My kids when they were in their teens, (speaking Spanish fluently), used to go with friends, catch the last train from Fuengirola and the the first train back from Malaga in the morning, then sleep all day!, and I would not worry about them. That, I think sums up the difference between the UK and Spain. Regards Rob


----------



## lynn (Sep 25, 2008)

rjnpenang said:


> My kids when they were in their teens, (speaking Spanish fluently), used to go with friends, catch the last train from Fuengirola and the the first train back from Malaga in the morning, then sleep all day!, and I would not worry about them. That, I think sums up the difference between the UK and Spain.
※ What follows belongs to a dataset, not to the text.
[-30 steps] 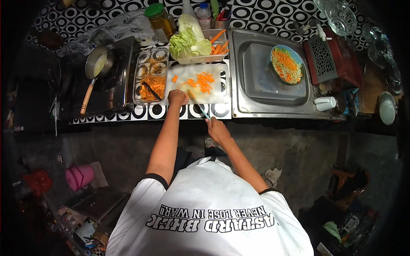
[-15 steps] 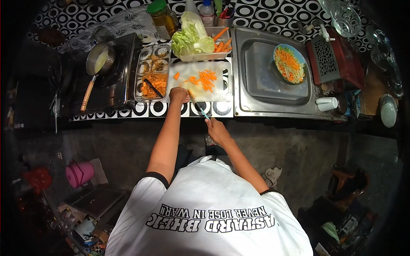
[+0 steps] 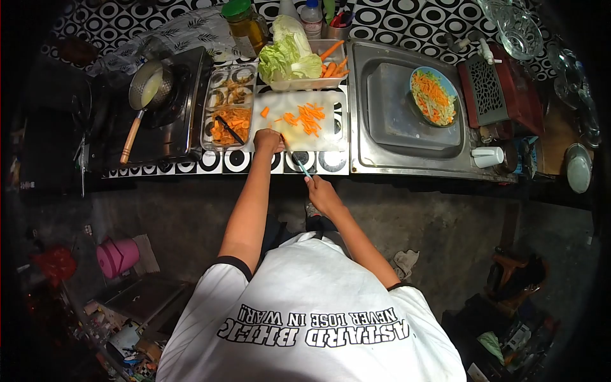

Regards Rob


I had assumed that the girls were holidaying here, and therefore wouldn't feel comfortable doing the whole night feria thing. Yes, my teenage son can come and go at all hours with his friends, but even they prefer the day for the atmosphere, sights and sounds...


----------



## Expat_Family (Oct 1, 2009)

Here you can find the complete programme of the Feria de Malaga:
Programa oficial de actividades de la Feria de Málaga 2010. SUR.es

It starts today with Fireworks and the Miguel Bose concert.

Some of the trendiest beach bars "to party" late night (starting at around 1 am: "Cafe Del Sol" and "On Beach" both located at Los Alamos Beach in Torremolinos (Malaga end of Torremolinos). Great, trendy and stylished locations. Many locals.


----------